# many happy returns to john starkey



## Mark Evans (23 Aug 2008)

happy birthday john, have a super smashing, great day   

mark


----------



## Superman (23 Aug 2008)

happy birthday


----------



## LondonDragon (23 Aug 2008)

Happy birthday  have a good one!


----------



## TDI-line (23 Aug 2008)

Have a good one John.


----------



## Ed Seeley (23 Aug 2008)

Happy Birthday John.


----------



## SunnyP (23 Aug 2008)

H Bday Mr.
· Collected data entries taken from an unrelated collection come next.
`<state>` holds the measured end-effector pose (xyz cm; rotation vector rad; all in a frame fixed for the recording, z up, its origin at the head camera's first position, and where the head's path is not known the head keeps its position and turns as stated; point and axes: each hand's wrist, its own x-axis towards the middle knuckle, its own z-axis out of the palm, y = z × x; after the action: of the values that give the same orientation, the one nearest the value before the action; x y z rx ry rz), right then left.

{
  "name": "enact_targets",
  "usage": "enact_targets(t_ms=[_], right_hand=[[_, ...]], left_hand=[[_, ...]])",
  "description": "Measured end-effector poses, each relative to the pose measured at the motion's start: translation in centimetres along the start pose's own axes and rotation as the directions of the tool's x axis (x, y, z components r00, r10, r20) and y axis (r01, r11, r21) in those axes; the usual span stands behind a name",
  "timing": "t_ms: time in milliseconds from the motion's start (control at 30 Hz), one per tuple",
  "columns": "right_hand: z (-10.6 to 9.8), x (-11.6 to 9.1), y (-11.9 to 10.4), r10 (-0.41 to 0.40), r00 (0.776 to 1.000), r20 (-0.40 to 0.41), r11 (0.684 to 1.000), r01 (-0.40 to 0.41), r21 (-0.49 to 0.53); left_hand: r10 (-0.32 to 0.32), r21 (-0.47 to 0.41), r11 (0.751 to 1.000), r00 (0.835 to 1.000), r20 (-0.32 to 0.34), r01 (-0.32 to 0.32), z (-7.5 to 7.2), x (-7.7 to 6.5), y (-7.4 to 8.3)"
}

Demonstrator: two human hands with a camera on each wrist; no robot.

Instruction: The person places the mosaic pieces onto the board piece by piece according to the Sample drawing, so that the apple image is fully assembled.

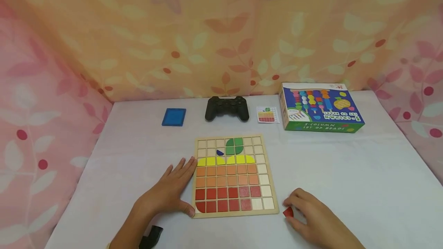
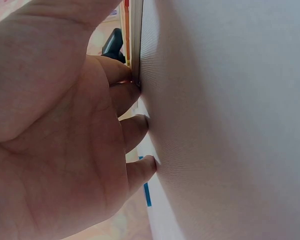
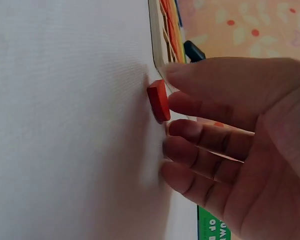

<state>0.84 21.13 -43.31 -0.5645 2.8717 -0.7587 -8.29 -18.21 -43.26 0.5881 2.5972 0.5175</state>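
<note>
A square wooden grid board [image 1: 238, 214] lies on the white table, with red, orange, yellow and green tiles in its cells. Several cells at the lower right and top are bare. My left hand [image 1: 171, 189] rests with spread, straight fingers along the board's left edge, its thumb at the near corner. Right of the board, my right hand [image 1: 311, 214] pinches a small red tile [image 3: 159, 100] at its thumb and index finger, low over the cloth. The tile is tilted, and its full outline is hard to tell. A dark blue piece [image 1: 219, 152] sits askew below the green tiles.
Behind the board are a blue square tray [image 1: 174, 117], a black game controller [image 1: 227, 108], a pattern card [image 1: 267, 115] and a bead-set box [image 1: 320, 108]. A black object [image 1: 152, 236] lies by my left forearm. Patterned cloth [image 1: 221, 41] hangs around the table.
</note>
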Motion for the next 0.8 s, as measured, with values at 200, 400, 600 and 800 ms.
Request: enact_targets(t_ms=[200, 400, 600, 800], right_hand=[[-0.1, -0.2, 0.2, 0.037, 0.997, 0.07, 0.998, -0.041, 0.045], [0.4, 0.0, 0.8, 0.0, 0.998, -0.059, 0.995, 0.006, 0.097], [1.2, 1.7, -0.6, -0.085, 0.959, -0.271, 0.98, 0.13, 0.153], [3.1, 4.2, -4.1, -0.205, 0.954, -0.219, 0.965, 0.235, 0.119]], left_hand=[[-0.005, 0.004, 1.0, 1.0, 0.0, 0.005, 0.0, 0.0, 0.2], [-0.003, 0.016, 1.0, 1.0, -0.004, 0.003, 0.0, 0.1, 0.0], [-0.002, 0.026, 1.0, 1.0, -0.014, 0.002, 0.2, 0.1, -0.3], [0.005, 0.01, 1.0, 1.0, -0.005, -0.005, 0.0, 0.2, -0.1]])
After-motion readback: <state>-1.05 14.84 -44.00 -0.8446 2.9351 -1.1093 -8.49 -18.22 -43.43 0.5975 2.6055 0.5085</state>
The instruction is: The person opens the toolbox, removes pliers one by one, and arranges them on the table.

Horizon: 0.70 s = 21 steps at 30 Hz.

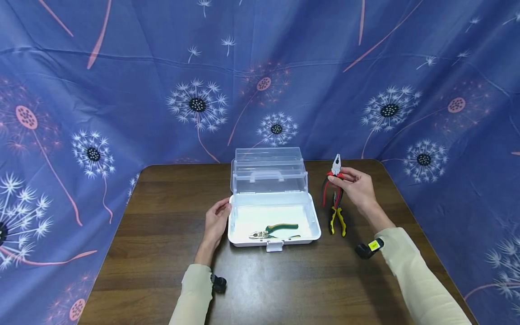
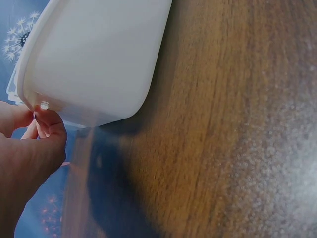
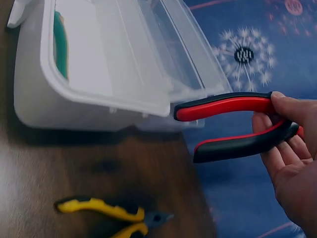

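Note:
My right hand (image 1: 358,188) holds a pair of combination pliers (image 1: 336,167) with red and black handles near their pivot, metal head pointing up and away. In the right wrist view the spread handles (image 3: 225,107) point toward the white toolbox (image 3: 74,106). Its clear lid and trays (image 1: 268,171) are raised at the back. Inside the box, near the front wall, lie green-handled pliers (image 1: 280,228). With thumb and fingertips my left hand (image 1: 216,222) pinches the box's left rim, toward the back corner.
Yellow and black handled needle-nose pliers (image 1: 337,219) lie on the wooden table (image 1: 170,216), right of the box and below the held pliers. A white latch (image 1: 275,246) hangs at the box's front. A blue dandelion-print cloth (image 1: 325,67) hangs behind the table and along its sides.

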Tool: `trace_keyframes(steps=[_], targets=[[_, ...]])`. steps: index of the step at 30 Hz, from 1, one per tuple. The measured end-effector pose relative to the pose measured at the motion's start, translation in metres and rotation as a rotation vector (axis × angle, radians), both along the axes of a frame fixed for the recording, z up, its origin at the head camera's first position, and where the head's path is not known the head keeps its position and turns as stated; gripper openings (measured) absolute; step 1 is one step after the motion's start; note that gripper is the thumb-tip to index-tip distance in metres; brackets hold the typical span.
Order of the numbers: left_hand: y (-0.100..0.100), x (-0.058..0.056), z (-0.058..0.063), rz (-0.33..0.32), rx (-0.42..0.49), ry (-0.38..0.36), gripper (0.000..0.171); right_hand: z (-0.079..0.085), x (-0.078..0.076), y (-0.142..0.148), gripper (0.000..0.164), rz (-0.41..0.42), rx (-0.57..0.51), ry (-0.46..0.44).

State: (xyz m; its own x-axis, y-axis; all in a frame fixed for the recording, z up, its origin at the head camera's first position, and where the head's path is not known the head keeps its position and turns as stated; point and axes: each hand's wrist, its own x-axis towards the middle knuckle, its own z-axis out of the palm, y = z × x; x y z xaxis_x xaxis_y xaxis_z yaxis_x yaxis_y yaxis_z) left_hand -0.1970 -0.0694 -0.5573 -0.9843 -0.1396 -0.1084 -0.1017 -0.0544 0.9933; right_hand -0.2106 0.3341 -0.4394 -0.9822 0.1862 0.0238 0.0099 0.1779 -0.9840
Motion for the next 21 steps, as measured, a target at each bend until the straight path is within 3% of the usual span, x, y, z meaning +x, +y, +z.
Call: trace_keyframes(steps=[3, 8, 15, 21], targets=[[-0.001, 0.000, -0.002, 0.001, 0.005, 0.002, 0.033, 0.001, 0.006, 0.008, 0.048, -0.013, -0.038, -0.046], [-0.001, 0.000, -0.003, 0.009, 0.014, 0.004, 0.032, 0.002, 0.017, 0.018, 0.051, -0.032, -0.007, -0.112], [0.000, 0.000, 0.000, 0.011, 0.001, -0.010, 0.031, -0.035, 0.023, 0.049, 0.056, -0.043, -0.022, -0.146], [0.000, 0.000, 0.000, 0.010, 0.007, -0.007, 0.032, -0.057, 0.027, 0.073, 0.058, -0.047, 0.027, -0.203]])
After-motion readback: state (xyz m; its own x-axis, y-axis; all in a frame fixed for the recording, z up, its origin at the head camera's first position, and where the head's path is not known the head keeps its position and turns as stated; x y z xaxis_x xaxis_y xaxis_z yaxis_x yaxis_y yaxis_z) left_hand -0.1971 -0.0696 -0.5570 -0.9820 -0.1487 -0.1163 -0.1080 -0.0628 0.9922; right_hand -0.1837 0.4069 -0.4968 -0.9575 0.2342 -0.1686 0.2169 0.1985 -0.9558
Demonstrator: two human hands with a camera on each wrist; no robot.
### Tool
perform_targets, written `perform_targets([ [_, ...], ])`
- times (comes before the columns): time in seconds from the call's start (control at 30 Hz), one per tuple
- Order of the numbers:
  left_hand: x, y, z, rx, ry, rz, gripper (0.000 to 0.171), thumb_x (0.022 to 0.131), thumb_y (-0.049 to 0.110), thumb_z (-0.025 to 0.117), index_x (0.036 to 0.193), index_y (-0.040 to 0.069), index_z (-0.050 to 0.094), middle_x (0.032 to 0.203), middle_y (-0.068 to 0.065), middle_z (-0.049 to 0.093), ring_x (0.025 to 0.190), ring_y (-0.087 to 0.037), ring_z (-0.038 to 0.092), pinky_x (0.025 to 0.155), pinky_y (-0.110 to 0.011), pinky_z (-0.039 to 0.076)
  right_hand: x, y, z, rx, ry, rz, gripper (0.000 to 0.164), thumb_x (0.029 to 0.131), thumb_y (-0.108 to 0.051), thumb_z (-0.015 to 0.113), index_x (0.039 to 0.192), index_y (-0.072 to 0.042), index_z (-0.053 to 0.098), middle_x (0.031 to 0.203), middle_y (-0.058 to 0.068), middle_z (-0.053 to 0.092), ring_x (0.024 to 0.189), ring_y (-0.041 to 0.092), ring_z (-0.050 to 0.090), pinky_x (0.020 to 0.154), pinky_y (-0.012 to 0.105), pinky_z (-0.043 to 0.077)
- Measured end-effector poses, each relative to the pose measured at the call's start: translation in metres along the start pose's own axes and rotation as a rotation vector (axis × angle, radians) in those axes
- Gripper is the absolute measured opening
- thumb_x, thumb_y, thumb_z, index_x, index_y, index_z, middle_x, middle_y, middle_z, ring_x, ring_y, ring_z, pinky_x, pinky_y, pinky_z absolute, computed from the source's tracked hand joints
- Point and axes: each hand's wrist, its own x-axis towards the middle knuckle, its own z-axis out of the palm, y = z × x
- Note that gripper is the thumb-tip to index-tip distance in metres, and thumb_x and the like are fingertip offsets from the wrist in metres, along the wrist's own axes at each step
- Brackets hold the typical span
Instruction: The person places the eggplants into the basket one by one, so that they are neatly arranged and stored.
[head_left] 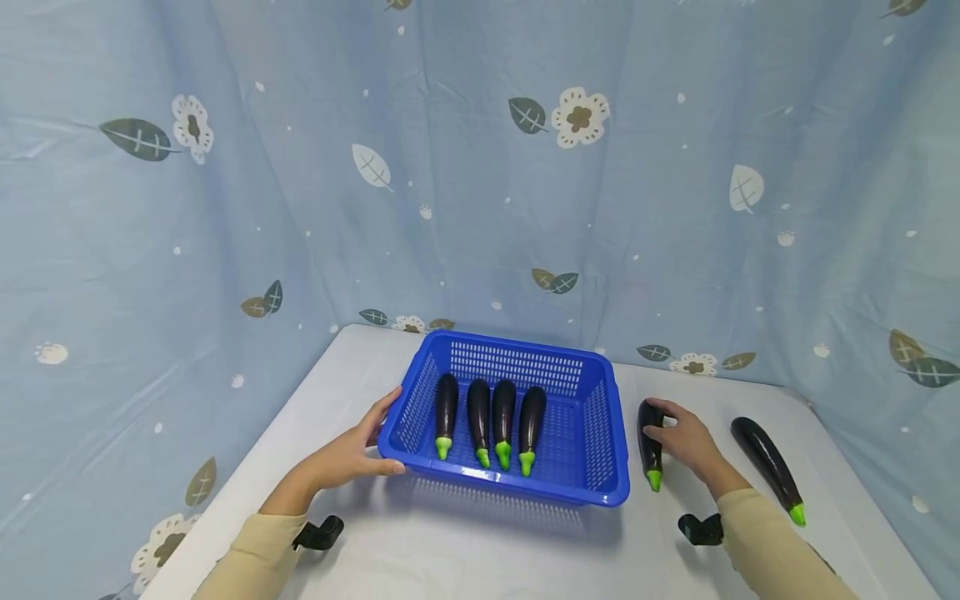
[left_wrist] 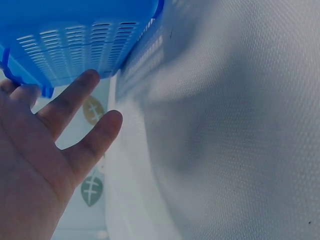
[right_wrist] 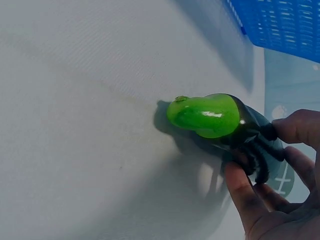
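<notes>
My right hand (head_left: 686,437) pinches a dark purple eggplant (head_left: 649,442) by its upper part, just right of the blue basket. In the right wrist view the green stem end of this eggplant (right_wrist: 207,116) points away from the fingers, close to the white surface. My left hand (head_left: 348,450) rests against the left side of the blue plastic basket (head_left: 510,479), thumb by the front rim. Straight, spread fingers show beside the basket's slotted wall (left_wrist: 80,45) in the left wrist view. Several eggplants (head_left: 478,417) lie side by side in the basket, green ends toward me.
Another eggplant (head_left: 768,462) lies on the white-covered table (head_left: 450,567) to the right of my right hand. A blue curtain (head_left: 480,233) with leaves and flowers hangs behind the table and along its sides. Black wrist devices (head_left: 318,533) sit below both hands.
</notes>
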Motion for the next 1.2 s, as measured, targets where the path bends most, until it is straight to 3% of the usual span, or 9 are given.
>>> perform_targets([
  [0.67, 0.000, 0.000, 0.000, 0.008, 0.001, 0.003, 0.114, 0.085, 0.032, 0.082, 0.164, 0.030, 0.000, 0.165, -0.027, 0.017, 0.136, -0.054, 0.042, 0.105, -0.069, 0.038, -0.005, -0.027, -0.015, 0.014, 0.016, -0.106, 0.066, 0.101, -0.023, 0.062, 0.157, -0.004, 0.033, 0.157, 0.035, 0.027, 0.129, 0.055, 0.047, 0.099, 0.062, 0.048],
  [1.2, -0.001, 0.003, -0.001, 0.004, -0.001, -0.003, 0.114, 0.085, 0.035, 0.082, 0.164, 0.028, 0.001, 0.165, -0.028, 0.016, 0.136, -0.055, 0.042, 0.104, -0.070, 0.039, -0.013, -0.058, -0.018, -0.013, 0.030, -0.170, 0.064, 0.100, -0.022, 0.062, 0.156, -0.004, 0.036, 0.156, 0.034, 0.030, 0.130, 0.055, 0.047, 0.098, 0.062, 0.049],
])
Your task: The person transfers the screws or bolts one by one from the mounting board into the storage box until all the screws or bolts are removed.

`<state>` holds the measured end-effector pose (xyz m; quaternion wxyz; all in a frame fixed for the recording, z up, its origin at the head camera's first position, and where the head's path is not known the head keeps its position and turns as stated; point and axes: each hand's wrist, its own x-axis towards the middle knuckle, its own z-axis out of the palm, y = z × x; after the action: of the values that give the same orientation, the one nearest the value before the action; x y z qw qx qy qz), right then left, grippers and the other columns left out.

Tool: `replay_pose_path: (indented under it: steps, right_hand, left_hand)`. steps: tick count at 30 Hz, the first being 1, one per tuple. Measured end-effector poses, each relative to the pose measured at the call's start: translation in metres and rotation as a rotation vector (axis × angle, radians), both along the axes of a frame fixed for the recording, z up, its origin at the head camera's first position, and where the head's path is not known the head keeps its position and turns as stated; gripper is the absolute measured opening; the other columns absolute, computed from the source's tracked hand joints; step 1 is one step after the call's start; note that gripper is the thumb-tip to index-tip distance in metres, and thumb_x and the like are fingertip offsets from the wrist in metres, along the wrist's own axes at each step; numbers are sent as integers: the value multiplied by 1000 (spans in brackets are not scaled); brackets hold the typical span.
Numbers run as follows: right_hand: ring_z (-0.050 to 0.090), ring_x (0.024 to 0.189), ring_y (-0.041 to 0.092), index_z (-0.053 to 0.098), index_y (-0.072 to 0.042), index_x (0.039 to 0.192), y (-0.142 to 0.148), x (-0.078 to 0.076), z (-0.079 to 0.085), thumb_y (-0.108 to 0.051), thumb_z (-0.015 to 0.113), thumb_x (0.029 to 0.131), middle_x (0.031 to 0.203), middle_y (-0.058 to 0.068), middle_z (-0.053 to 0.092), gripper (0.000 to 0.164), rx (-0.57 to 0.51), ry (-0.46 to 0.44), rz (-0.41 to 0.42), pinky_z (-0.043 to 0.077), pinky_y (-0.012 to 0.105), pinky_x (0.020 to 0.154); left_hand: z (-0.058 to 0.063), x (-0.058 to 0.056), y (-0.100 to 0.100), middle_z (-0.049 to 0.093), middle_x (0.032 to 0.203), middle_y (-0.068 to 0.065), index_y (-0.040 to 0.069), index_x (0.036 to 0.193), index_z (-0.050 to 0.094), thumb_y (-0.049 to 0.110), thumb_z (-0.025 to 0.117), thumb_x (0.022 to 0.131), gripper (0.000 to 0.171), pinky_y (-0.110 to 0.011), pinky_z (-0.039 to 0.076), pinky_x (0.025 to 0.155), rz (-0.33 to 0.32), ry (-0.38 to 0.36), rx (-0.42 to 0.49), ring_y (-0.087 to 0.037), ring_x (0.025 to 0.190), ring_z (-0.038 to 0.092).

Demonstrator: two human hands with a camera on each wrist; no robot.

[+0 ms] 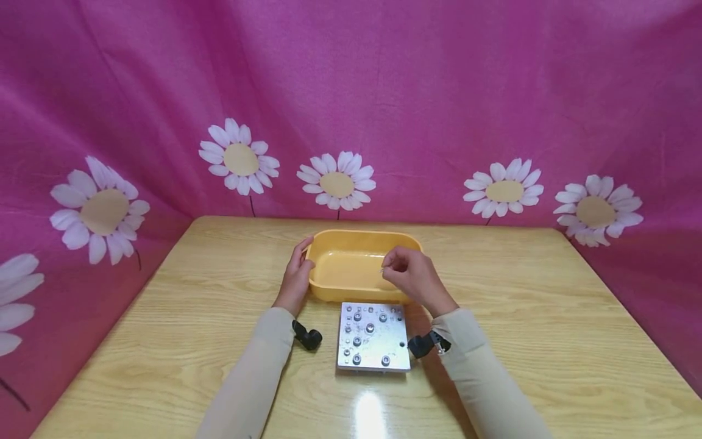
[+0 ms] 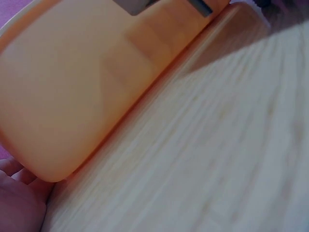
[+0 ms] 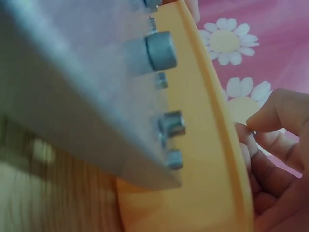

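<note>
I can see the person's left arm (image 1: pixel 247 375) and right arm (image 1: pixel 490 381) both stretched forward, pale sleeves ending at the wrists, behind the fingers. The left hand (image 1: pixel 296 277) points ahead, its thumb bent inward, just to the right of the other fingers. Well apart from those fingertips, the right hand (image 1: pixel 415 279) angles leftward, thumb and index finger meeting in a pinch, the other fingers curled toward the palm just beside it.

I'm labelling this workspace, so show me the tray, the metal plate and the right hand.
Tray (image 1: pixel 345 269): head view, on its inside floor.
Metal plate (image 1: pixel 379 342): head view, on its bare top.
Right hand (image 1: pixel 412 274): head view, middle of the hand.
</note>
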<state>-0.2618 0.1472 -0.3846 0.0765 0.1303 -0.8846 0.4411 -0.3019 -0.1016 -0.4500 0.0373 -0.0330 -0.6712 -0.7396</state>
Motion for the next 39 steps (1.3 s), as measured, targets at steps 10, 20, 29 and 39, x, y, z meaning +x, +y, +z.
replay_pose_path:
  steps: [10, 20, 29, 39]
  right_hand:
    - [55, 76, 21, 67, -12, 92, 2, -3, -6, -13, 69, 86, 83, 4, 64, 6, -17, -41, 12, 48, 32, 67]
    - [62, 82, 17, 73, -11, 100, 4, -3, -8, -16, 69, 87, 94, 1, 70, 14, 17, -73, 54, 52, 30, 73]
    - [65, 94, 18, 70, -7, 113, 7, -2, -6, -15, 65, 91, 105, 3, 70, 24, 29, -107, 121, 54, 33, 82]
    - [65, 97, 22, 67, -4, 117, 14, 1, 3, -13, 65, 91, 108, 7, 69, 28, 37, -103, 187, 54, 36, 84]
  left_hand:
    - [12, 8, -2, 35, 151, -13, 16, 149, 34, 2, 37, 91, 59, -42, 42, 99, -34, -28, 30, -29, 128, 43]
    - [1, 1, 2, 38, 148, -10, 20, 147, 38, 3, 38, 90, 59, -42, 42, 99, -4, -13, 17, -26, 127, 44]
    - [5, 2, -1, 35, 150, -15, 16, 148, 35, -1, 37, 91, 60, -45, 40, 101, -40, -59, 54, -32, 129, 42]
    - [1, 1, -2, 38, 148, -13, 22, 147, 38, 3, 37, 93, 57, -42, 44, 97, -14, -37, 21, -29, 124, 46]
John!!!


----------



## aaronnorth (23 Aug 2008)

happy birthday


----------



## Arana (23 Aug 2008)

Happy Birthday John


----------



## The Green Machine (23 Aug 2008)

All the very best to a very nice fella,

Jim, Mark and Ewan.


----------



## Steve Smith (23 Aug 2008)

Happy Birthday John!  Hope you're having a fantastic day


----------



## Wayney (23 Aug 2008)

Happy birthday John!!!! Hope you've had a cracking day mate  

Regards Wayne,


----------



## John Starkey (23 Aug 2008)

Hi all,Thanks very much for all the b/day wishes i am obviously the grandad of the forum  , the wife and i have been clothes shopping and now we are goig out to my favourite indian resturant for a nice meal and a few glasses of shiraz,regards john


----------